Sintonizada com o comando constitucional acima referido, esta Corte de Justiça editou o verbete da Súmula nº 25 que também prevê a imprescindibilidade de comprovação da hipossuficiência financeira para arcar com as custas processuais, verbis:
[...] Faz jus à gratuidade da justiça a pessoa, natural ou jurídica, que comprovar sua impossibilidade de arcar com os encargos processuais.
Neste contexto, depreende-se da Constituição Federal e do posicionamento acima sumulado que não basta a simples alegação do estado de pobreza, porquanto imprescindível a apresentação de documentos para se aferir a real situação financeira de quem pretende litigar às expensas do Estado.
Como visto, a agravante é servidora pública estadual e recebe vencimento básico de R$ 5.439,15 (cinco mil, quatrocentos e trinta e nove reais e quinze centavos), fazendo jus ao benefício da assistência judiciária porquanto tal valor é equivalente a pouco mais de 3 (três) salários mínimos.
No entanto, conforme consta em sua declaração do imposto de renda (exercício 2026-ano calendário 2025), a agravante possui saldo em conta poupança no valor aproximado de R$ 262.000,00 (duzentos e sessenta e dois mil reais) somente na conta bancária junto à Caixa Econômica Federal.
Por outro lado, observa-se que o magistrado indeferiu o benefício da assistência judiciária, mas determinou o parcelamento das custas iniciais em 10 (dez) vezes.
Embora as custas iniciais tenham sido calculadas em R$ 2.102,61 (dois mil, cento e dois reais e sessenta e um centavos), o seu parcelamento em 10 parcelas mensais de R$ 210,26 (duzentos e dez reais e vinte e seis centavos), mostra-se condizente com sua realidade financeira.
Nesse contexto, o indeferimento da assistência judiciária pelo Juiz a quo retrata a orientação da SÚMULA Nº 25 deste Tribunal de Justiça: “Faz jus à gratuidade da justiça a pessoa, natural ou jurídica, que comprovar sua impossibilidade de arcar com os encargos processuais.”

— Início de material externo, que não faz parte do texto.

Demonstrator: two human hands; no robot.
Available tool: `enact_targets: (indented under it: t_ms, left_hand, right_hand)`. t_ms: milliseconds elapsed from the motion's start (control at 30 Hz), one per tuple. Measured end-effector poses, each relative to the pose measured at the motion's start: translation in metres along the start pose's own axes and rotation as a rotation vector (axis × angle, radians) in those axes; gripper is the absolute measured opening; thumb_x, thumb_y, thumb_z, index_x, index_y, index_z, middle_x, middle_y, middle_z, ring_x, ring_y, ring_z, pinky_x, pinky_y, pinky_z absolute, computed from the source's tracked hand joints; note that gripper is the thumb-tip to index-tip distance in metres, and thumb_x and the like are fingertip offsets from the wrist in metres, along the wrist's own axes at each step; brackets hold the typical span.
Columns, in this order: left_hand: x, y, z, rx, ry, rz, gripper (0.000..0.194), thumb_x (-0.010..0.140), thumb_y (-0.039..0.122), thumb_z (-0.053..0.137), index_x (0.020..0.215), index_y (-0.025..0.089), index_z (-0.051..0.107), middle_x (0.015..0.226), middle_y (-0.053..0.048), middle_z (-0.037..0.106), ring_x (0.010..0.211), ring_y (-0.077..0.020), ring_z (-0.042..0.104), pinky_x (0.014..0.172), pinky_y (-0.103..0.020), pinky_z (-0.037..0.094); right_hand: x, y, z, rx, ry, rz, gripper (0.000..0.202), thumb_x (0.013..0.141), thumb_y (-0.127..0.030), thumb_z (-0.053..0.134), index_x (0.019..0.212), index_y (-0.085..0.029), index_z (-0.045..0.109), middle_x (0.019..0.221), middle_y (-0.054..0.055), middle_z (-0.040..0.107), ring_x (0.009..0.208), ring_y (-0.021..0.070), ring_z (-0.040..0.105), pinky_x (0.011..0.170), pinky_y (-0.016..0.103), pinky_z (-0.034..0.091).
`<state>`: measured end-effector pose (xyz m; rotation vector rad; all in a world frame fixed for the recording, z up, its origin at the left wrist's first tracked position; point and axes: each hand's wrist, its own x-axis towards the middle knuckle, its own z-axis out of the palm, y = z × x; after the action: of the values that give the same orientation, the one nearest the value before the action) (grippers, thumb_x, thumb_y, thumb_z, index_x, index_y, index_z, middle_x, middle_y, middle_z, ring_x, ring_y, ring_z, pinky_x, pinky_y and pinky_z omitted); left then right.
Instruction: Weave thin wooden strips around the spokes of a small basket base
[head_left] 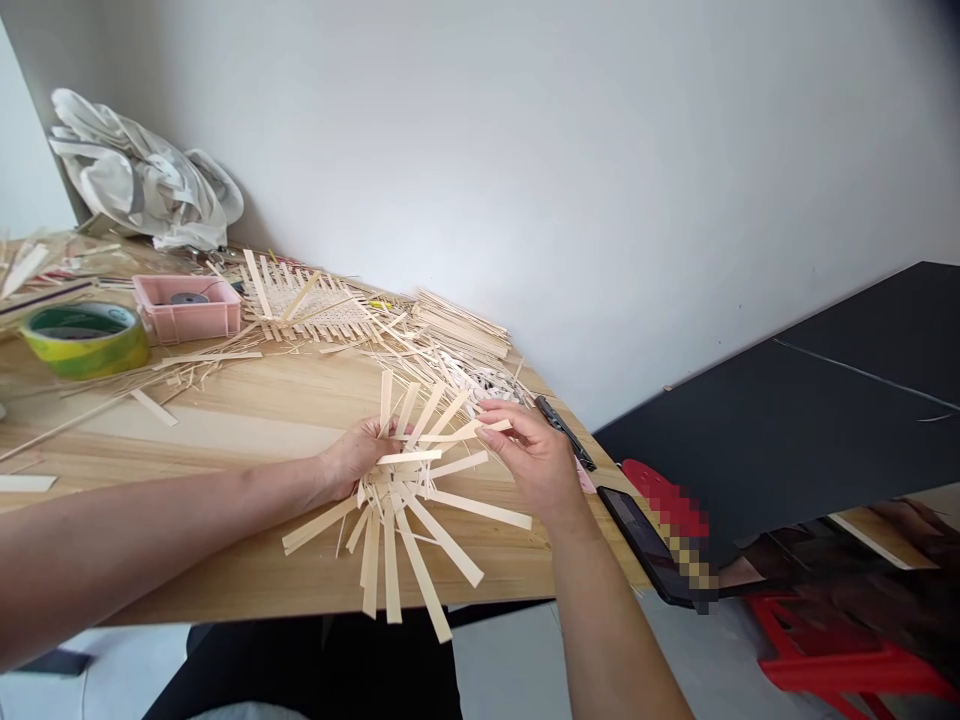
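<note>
- Counter with a light brown, wood-grained top [270,420], running along a plain white wall [465,150]; pale strips and thin slivers litter its far side.
- Spoked woven piece of flat, pale, bamboo-like strips [394,490], raised between the two hands at the near edge; its free ends fan out all round, several of them reaching down past that edge.
- Crumpled white fabric bundle [142,185], slumped at the far left, against the wall.
- Flat woven mat of pale strips [307,310], lying at the back, well apart from the spoked piece.
- Yellow-green ring of tape [112,355] and, just right of it, a pink rectangular plastic box [196,322].
- Bare right hand [529,460]: its grip appears to pinch one flat, pale strip [456,437] near the outer end, between thumb and fingers.
- Bare left hand [360,455]: its grip clasps the spoked piece at its upper left, some fingers hidden behind the strips.
- The step in hand seems to be guiding that single strip across or into the centre, with the left hand as anchor.
- The next move would call for a steady left hold and a light, even pull or tuck from the right, so that neighbouring spokes neither slip nor crease.
</note>
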<state>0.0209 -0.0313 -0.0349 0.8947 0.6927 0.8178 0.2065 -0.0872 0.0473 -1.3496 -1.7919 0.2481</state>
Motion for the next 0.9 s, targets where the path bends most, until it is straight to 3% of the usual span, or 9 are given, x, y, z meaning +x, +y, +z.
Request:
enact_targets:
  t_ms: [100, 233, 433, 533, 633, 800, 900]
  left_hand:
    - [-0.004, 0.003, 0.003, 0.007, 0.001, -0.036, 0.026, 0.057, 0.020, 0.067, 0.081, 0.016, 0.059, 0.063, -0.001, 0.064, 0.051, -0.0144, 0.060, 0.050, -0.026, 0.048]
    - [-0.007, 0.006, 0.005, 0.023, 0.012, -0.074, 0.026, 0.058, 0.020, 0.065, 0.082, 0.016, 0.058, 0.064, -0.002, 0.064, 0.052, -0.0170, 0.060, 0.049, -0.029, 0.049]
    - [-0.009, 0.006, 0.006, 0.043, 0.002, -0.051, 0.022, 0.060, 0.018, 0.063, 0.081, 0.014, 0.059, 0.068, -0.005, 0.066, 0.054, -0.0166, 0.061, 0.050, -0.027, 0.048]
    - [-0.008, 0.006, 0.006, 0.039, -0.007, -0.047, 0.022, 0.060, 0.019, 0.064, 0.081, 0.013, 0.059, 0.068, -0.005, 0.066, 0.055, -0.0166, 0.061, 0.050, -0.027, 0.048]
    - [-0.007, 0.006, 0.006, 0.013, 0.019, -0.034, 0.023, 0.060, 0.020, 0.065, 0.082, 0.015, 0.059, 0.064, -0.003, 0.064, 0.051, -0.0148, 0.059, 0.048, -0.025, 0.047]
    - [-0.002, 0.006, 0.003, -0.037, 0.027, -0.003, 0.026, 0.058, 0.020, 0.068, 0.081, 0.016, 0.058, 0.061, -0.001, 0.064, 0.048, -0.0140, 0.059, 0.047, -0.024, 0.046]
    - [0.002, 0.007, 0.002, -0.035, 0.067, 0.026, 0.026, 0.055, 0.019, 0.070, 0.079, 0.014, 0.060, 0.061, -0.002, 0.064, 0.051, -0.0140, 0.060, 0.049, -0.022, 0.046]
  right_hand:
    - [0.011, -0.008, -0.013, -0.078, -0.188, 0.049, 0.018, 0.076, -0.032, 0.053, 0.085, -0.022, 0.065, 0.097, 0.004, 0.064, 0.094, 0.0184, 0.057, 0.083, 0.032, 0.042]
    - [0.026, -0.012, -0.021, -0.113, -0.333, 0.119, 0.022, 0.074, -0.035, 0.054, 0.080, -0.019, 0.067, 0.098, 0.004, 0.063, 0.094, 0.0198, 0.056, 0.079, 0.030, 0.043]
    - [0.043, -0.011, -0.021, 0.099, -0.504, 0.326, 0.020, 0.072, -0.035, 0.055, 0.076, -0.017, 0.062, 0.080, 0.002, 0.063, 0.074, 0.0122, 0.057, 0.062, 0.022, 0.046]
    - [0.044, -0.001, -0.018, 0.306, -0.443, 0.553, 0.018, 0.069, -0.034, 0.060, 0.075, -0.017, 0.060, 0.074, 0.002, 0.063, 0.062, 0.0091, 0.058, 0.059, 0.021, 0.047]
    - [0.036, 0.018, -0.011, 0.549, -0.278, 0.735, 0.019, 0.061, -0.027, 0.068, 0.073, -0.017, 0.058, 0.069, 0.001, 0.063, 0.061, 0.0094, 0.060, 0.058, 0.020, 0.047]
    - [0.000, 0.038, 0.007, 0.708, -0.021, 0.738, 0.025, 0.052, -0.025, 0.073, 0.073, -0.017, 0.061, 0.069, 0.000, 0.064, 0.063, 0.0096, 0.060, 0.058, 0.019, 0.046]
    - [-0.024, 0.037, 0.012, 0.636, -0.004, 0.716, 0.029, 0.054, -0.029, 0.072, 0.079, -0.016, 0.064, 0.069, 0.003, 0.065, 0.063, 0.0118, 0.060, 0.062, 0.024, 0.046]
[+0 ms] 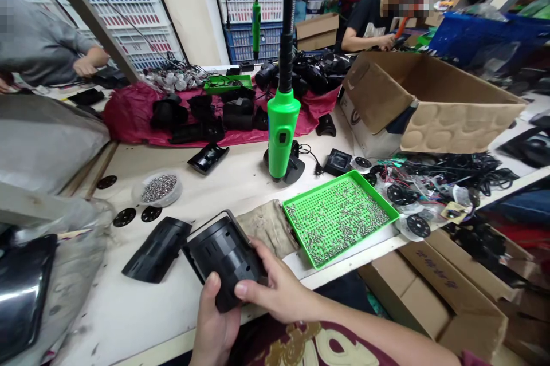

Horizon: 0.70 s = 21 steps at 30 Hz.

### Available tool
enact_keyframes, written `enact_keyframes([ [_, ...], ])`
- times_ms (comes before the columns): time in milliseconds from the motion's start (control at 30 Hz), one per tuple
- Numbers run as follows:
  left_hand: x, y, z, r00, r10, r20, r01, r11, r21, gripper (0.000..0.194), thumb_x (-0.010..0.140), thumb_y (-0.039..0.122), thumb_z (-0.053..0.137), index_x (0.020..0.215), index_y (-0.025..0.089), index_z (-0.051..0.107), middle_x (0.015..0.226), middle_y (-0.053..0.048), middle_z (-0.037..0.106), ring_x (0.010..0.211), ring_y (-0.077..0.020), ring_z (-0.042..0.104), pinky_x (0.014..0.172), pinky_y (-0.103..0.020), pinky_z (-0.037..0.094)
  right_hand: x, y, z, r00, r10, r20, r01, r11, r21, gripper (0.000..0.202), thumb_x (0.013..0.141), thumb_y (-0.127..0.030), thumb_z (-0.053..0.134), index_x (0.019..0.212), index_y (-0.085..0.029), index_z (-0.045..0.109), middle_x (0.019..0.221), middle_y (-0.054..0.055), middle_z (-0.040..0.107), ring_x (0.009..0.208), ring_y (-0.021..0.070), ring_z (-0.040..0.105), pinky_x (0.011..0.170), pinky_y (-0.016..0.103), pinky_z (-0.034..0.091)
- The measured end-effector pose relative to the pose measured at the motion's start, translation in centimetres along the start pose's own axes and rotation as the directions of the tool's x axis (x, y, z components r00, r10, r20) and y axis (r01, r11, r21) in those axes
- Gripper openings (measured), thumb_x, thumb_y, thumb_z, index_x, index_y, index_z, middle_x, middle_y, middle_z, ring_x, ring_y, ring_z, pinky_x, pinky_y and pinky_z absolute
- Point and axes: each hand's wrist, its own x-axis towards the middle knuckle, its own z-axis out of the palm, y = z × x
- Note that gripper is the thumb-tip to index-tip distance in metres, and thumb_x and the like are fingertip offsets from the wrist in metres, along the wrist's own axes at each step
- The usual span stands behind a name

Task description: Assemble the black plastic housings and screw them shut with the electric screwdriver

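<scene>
Between my two hands is a black plastic housing point(223, 251), tilted over the table's front edge. Its lower end is gripped by my left hand point(216, 320), thumb on the near face. My right hand point(275, 283) wraps the right side, with its thumb pressed on the housing and fingers partly hidden behind. A second black shell point(158, 248) lies just left of it. Beyond my right hand, a green tray point(301, 248) holds many small screws, beside a worn grey cloth point(268, 225). A green electric screwdriver point(283, 131) hangs upright ahead of my hands.
A clear bowl of screws point(160, 188) stands at left near black discs point(124, 217). Black parts lie on a red plastic sheet point(129, 117) behind. At right are a cardboard box point(455, 125) and wired parts point(429, 177). Co-workers point(38, 45) point(373, 22) sit across the table.
</scene>
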Motion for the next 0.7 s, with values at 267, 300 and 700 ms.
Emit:
enact_keyframes([
  [267, 0.5, -0.2, 0.4, 0.998, -0.054, -0.013, 0.053, 0.998, -0.023, 0.059, 0.045, 0.052, 0.086, 0.094, 0.021, 0.074, 0.085, -0.003, 0.078, 0.082, -0.0245, 0.072, 0.089, -0.036, 0.055, 0.6, -2.2, -1.7, 1.0, 0.025, -0.01, -0.026, 0.968, -0.248, 0.066, 0.082, -0.057, 0.063, 0.134, -0.018, 0.05, 0.123, 0.015, 0.064, 0.11, 0.0315, 0.063, 0.093, 0.049, 0.05],
  [300, 0.5, -0.2, 0.3, 0.999, -0.032, -0.001, 0.032, 0.999, -0.028, 0.06, 0.048, 0.051, 0.085, 0.098, 0.021, 0.073, 0.089, -0.004, 0.078, 0.088, -0.0255, 0.072, 0.092, -0.037, 0.054, 0.9, -2.7, -2.4, 0.995, -0.06, -0.078, 0.037, 0.964, -0.262, 0.062, 0.084, -0.057, 0.062, 0.132, -0.019, 0.052, 0.122, 0.015, 0.064, 0.109, 0.0305, 0.063, 0.094, 0.049, 0.05],
  [700, 1.3, 1.0, -0.3, 0.959, -0.199, 0.203, 0.242, 0.946, -0.215, 0.056, 0.056, 0.048, 0.075, 0.105, 0.021, 0.073, 0.107, -0.013, 0.075, 0.095, -0.0354, 0.07, 0.08, -0.046, 0.058, 9.3, -11.1, -6.0, 0.873, -0.442, -0.207, 0.433, 0.897, -0.089, 0.061, 0.086, -0.073, 0.041, 0.117, -0.022, 0.052, 0.1, 0.005, 0.061, 0.086, 0.0178, 0.061, 0.082, 0.036, 0.048],
])
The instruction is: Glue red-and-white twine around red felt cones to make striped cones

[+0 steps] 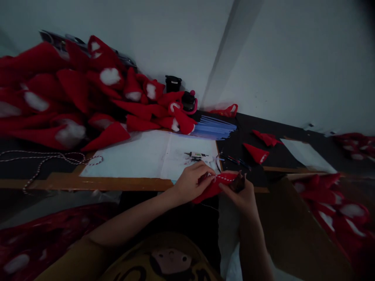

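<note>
Both hands (191,182) (243,195) pinching red felt piece (213,186), fingertips half hidden, dim

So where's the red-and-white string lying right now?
In the head view, the loose string lies at the far left of the table, just in front of the big pile of red felt hats and left of the white paper.

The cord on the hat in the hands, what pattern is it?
Red and white twisted stripes, seen in the head view, on the cord across the red hat.

Left hand (191,181) curled, right hand (241,193) pinching, forearms converging
</note>
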### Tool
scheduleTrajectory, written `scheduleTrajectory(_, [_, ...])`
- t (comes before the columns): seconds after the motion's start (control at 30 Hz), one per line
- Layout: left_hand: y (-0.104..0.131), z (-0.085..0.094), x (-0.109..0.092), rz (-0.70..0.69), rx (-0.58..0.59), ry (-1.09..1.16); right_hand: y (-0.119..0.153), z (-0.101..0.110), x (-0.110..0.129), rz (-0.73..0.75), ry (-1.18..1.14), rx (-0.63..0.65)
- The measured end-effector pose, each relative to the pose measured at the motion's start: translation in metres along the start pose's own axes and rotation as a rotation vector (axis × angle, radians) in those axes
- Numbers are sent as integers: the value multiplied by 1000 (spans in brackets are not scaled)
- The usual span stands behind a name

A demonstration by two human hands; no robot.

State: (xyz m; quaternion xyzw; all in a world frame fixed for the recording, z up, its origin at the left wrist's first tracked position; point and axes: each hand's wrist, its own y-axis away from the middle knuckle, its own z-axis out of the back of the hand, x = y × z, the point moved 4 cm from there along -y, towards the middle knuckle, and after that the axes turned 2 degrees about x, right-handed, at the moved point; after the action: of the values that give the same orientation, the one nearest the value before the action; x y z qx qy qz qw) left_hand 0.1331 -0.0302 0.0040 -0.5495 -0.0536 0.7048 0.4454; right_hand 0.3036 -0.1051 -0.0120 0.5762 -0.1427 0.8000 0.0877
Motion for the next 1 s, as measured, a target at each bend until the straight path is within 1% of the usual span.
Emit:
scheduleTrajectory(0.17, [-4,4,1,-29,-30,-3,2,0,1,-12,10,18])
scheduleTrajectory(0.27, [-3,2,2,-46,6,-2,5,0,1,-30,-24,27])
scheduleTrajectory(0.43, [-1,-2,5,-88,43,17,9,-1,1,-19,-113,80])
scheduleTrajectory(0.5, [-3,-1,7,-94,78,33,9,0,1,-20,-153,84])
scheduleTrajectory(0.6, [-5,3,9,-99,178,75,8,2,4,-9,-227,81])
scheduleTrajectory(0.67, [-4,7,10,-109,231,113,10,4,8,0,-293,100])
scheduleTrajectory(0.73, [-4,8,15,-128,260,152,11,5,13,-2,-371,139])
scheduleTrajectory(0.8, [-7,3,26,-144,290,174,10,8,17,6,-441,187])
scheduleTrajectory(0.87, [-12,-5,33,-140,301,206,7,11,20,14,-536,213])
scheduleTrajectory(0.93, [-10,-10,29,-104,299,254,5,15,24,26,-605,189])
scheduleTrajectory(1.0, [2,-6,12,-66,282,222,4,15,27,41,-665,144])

Assim, não restando comprovado que o insurgente faz jus à benesse pleiteada, a manutenção da decisão que indeferiu a assistência judiciária é medida que se impõe.
PELO EXPOSTO, com fulcro no artigo 932, VI, ‘a’ do CPC, NEGO PROVIMENTO ao presente agravo de instrumento.
É como decido.
Adverte-se que a oposição de embargos de declaração manifestamente protelatórios poderá ensejar a aplicação da multa prevista no art. 1.026, § 2º, do CPC, sem prejuízo das demais consequências legais cabíveis.
Considerando que o presente feito tramitou originariamente neste Tribunal de Justiça do Estado de Goiás, determino que, após a publicação deste decisum:
1. Comunique-se o juízo de origem acerca do teor desta decisão;
2. Em seguida, proceda-se ao arquivamento dos autos, com as devidas baixas e anotações de praxe.
Ressalto que é facultado às partes, a qualquer tempo, peticionar nos presentes autos, selecionando o status “Arquivado” para eventual prosseguimento do feito, inclusive para a interposição dos recursos cabíveis.
Documento datado e assinado conforme art. 24, caput, e art. 3º, inciso V, alínea "a" da Resolução n.º 59/2016 do TJGO.